I’m an introvert. That means, above all else, that I need time alone. That’s how I recharge. I don’t have poor social skills (though I can be rather blunt and direct) and I genuinely enjoy the company of people around me. However, it’s draining being around people, which means that I regularly need to be on my own.
Once I grasped this simple fact, so much more in life suddenly made perfect sense, and so many decisions I’d made, with hindsight, made perfect sense.
I’ve also learned that there are many introverts going through the same thought process I’d gone through, though hopefully most of them are quicker learners than what I am. Importantly, I’ve discovered that most extroverts (and to me, they seem to be the majority of people, but I might be wrong there) simply cannot grasp the fact that people like me need solitude just as much as we need food and water. This can, have, and will lead to conflicts, especially in relationships.
It’s one of the reasons I like Twitter – you can choose if, when and how to interact with people, and everyone understands that’s how Twitter works. There are no other expectations made of you.
If there’s someone in your life who puzzles, and even frustrates you, by often choosing to be on their own, the likely reason is they’re an introvert. It isn’t personal when we choose to not spend time with you. There’s nothing the matter, and you haven’t done anything wrong. Instead, we simply need a break, to have some quiet time, to let our batteries recharge.

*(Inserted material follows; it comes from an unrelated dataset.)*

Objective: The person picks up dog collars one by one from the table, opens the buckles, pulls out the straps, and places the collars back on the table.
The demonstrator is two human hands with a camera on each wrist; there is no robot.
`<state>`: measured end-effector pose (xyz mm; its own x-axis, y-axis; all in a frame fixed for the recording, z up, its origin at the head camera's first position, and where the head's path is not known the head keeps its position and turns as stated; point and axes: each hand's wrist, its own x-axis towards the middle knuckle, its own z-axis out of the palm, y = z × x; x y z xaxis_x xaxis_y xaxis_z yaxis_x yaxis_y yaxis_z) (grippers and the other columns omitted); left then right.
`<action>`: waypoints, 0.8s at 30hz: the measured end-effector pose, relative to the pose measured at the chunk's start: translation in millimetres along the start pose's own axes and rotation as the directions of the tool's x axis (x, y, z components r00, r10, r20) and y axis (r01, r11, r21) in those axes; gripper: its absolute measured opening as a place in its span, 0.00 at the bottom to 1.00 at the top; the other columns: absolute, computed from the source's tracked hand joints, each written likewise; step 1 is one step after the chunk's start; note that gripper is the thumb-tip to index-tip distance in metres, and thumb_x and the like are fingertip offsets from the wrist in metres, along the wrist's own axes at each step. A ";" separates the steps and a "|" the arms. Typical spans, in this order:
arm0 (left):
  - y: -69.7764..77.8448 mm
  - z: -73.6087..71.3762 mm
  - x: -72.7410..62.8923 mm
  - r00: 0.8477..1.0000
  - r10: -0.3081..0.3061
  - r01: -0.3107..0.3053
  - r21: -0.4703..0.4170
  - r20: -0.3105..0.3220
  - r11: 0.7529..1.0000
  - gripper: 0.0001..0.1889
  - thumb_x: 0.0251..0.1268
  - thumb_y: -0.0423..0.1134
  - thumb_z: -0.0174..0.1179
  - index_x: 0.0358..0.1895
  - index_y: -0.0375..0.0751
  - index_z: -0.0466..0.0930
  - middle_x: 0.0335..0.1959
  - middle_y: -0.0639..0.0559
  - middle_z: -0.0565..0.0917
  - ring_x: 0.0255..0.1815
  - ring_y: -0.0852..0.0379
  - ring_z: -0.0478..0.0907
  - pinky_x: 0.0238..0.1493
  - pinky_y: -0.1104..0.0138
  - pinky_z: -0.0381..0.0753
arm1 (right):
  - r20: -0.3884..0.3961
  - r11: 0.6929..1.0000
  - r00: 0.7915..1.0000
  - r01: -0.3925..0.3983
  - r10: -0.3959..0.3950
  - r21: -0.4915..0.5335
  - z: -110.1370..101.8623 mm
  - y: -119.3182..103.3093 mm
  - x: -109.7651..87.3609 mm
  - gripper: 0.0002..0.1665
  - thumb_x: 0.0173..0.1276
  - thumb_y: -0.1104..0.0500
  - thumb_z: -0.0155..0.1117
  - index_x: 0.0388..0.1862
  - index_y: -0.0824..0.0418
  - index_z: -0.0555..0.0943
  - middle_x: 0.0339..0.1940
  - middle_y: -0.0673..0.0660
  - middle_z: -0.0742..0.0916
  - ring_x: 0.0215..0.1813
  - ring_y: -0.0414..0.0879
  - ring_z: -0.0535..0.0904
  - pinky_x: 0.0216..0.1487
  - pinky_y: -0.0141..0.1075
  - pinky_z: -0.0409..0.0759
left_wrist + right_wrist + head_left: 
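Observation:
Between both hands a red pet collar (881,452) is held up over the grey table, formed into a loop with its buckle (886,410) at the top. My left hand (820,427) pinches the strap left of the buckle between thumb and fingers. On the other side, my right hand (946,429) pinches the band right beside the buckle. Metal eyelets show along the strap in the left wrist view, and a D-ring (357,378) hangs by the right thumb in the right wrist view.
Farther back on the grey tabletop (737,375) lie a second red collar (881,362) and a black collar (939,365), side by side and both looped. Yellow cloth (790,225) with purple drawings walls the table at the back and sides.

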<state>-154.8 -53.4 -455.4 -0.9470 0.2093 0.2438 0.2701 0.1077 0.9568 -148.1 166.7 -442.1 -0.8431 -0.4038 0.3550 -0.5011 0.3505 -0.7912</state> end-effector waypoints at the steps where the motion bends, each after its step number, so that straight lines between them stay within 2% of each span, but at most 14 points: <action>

Chasing us, when we’re at that point, will usually only make things worse. Leave us be, and we’ll return when we’re ready to face people again.
Importantly, you need to understand that to us, there is a big difference between being alone, and being on your own.
I’m not anti-social – I’m pro-solitude
That line, right there, explains so much to me, that I even designed a T-shirt with it – if you click the T-Shirts Menu link and scroll through, you’ll find it there.
Some of you will understand. If you don’t understand this, please, please just give us some space when we make it clear we need it. Let us be in blissful solitude when we need it.